----- Collected data -----
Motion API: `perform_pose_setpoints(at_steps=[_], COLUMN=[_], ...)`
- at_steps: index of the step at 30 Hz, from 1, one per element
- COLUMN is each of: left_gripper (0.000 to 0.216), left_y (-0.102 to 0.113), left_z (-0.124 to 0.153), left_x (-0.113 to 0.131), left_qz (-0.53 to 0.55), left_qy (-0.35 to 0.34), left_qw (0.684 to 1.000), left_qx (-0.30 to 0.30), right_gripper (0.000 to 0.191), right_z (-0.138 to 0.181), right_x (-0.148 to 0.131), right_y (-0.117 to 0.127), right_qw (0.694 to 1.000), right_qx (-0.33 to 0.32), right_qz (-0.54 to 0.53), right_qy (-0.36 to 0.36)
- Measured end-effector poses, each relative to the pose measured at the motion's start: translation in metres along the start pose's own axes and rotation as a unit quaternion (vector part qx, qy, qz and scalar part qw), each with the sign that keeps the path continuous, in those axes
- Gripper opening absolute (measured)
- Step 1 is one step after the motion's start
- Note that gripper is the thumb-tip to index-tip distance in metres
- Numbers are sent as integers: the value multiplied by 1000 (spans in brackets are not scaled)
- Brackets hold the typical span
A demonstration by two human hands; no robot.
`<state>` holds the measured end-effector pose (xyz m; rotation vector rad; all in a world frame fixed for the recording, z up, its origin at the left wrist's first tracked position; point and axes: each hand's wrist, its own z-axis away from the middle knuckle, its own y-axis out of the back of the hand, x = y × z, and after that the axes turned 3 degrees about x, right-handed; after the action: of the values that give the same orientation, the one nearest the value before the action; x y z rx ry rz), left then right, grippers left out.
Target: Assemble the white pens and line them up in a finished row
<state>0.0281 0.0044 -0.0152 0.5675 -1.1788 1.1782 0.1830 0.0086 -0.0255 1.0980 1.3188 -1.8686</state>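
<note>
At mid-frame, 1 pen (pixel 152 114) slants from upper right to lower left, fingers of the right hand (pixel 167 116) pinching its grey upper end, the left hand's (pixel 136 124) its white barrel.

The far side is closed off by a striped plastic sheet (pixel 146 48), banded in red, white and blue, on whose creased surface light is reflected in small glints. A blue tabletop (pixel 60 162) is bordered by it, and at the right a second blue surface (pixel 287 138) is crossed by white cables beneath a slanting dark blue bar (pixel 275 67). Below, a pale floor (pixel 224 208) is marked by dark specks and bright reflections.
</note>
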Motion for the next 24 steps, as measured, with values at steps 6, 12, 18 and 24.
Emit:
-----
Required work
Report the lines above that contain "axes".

Result of the exercise
- Measured end-effector poses, each relative to the pose measured at the motion's start: translation in metres along the start pose's own axes and rotation as a unit quaternion (vector part qx, qy, qz and scalar part qw), each with the sign that keeps the path continuous, in those axes
`<state>` holds the measured end-effector pose (xyz m; rotation vector rad; all in a world frame fixed for the recording, z up, its origin at the left wrist's first tracked position; point and axes: each hand's wrist, its own z-axis away from the middle knuckle, its own y-axis out of the back of the hand, x = y × z, and after that the axes turned 3 degrees about x, right-handed; after the action: of the values that give the same orientation, the one nearest the value before the action; x y z rx ry rz), left then right, grippers left out.

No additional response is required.